Telehealth providers have been able to prescribe a two-drug regimen consisting of mifepristone and misoprostol for women to take in the privacy of their homes to induce a miscarriage. 

Medication abortion accounts for more than half of all abortions performed due to its ease of use and safety profile.  

More than 5.6 million women have successfully used medication abortion since the drug’s approval 23 years ago, according to the FDA and complications occur in less than 0.3 percent of patients.

But Texas Judge Kacsmaryk, appointed by President Trump in 2017 and known to be a staunch Christian conservative, sided with anti-abortion advocates who argued that the FDA skirted safety guidelines in approving mifepristone.

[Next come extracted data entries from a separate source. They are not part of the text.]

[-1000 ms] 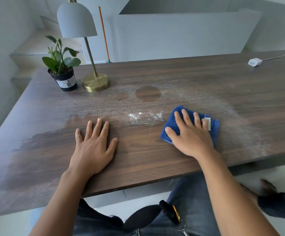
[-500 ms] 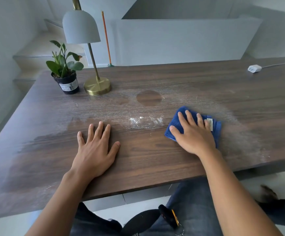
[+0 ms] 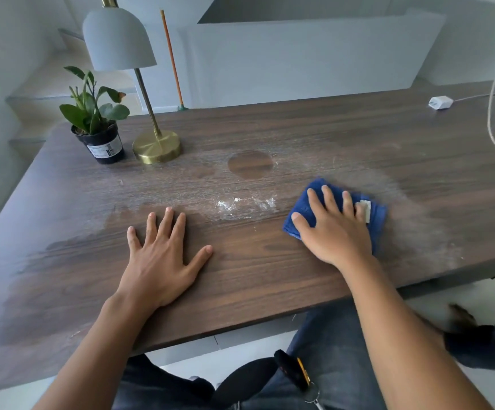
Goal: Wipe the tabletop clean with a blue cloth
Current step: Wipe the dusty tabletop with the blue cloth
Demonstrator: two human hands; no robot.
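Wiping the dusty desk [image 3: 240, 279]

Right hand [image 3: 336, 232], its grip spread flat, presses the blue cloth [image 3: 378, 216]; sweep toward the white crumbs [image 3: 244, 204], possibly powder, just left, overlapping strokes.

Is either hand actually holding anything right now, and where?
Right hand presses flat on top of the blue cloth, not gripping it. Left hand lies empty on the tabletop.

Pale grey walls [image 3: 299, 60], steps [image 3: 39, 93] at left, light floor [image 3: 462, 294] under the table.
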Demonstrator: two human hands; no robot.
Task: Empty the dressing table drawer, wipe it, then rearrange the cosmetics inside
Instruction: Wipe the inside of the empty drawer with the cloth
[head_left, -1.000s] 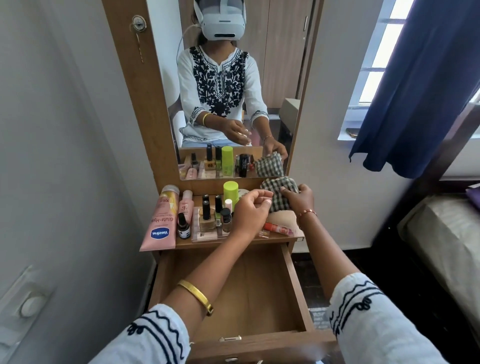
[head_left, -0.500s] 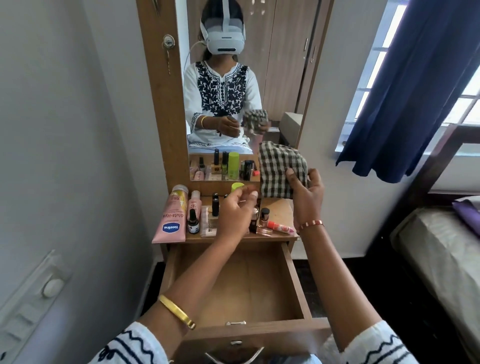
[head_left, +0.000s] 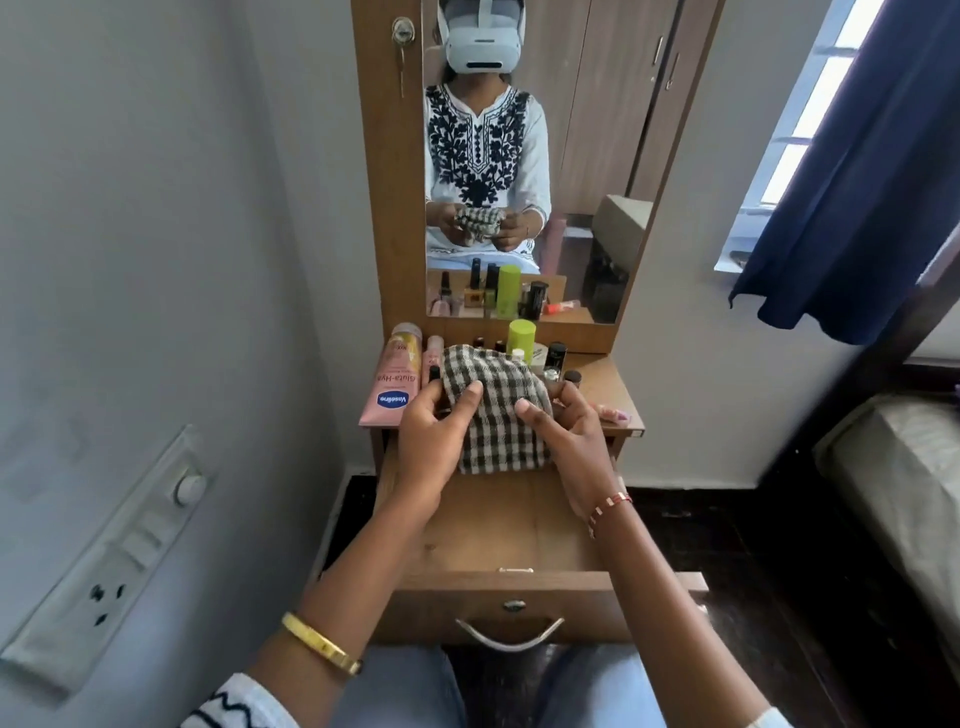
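Standing open: wooden drawer (head_left: 498, 530).

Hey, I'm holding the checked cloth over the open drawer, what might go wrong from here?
The checked cloth, gripped by your left hand and right hand, hangs close to the crowded bottles on the tabletop; a swing could topple them. The open drawer juts out toward your knees, so a bump looks possible.

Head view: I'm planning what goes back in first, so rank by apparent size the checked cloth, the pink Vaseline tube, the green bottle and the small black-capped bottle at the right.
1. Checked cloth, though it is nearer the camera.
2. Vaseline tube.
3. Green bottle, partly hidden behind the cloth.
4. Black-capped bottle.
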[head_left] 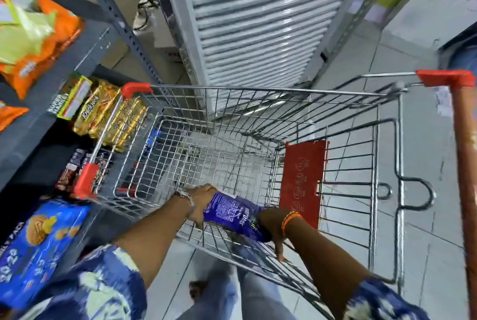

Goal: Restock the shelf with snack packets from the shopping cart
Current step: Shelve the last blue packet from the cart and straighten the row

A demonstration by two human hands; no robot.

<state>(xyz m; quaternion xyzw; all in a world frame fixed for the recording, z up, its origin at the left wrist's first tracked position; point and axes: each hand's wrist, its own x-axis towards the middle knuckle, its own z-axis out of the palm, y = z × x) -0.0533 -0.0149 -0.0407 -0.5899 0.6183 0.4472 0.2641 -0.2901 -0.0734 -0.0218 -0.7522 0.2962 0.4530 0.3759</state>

Judge Kacsmaryk said in his ruling: ‘But here, FDA acquiesced on its legitimate safety concerns — in violation of its statutory duty — based on plainly unsound reasoning and studies that did not support its conclusions.’ 

The report comes in the aftermath of dueling court rulings regarding the legality of mifepristone, one of two abortion-inducing medications that now account for more than half of procedures that take place in the US. 

The controversial ruling was slammed by the pharmaceutical industry in a surprise show of unity around the issue of abortion access.

Abortion travel times have tripled and sales of overseas termination pills have surged since Roe v. Wade was overturned. 

The study said: ‘People of color and people working to make ends meet have been impacted the most. 

‘Those unable to overcome travel barriers are likely those with the fewest socioeconomic resources; even small declines in the abortion rate still translate into enormous life impacts for those affected.’

The data ran through December 31, during which time the following 13 states had banned abortion with almost no exceptions: Alabama, Arkansas, Idaho, Kentucky, Louisiana, Mississippi, Missouri, Oklahoma, South Dakota, Tennessee, Texas, West Virginia, and Wisconsin.

Access to mifepristone is in peril now as the federal government leverages an appeal to US District Judge Matthew Kacsmaryk’s ruling last week to suspend the FDA’s 2000 approval of the drug.

The immediate future of mifepristone now lies in the hands of the 5th US Circuit Court of Appeals. Currently, the drug is set to be pulled from the market on Friday, but the appeals court could issue an injunction to allow its use for the time being.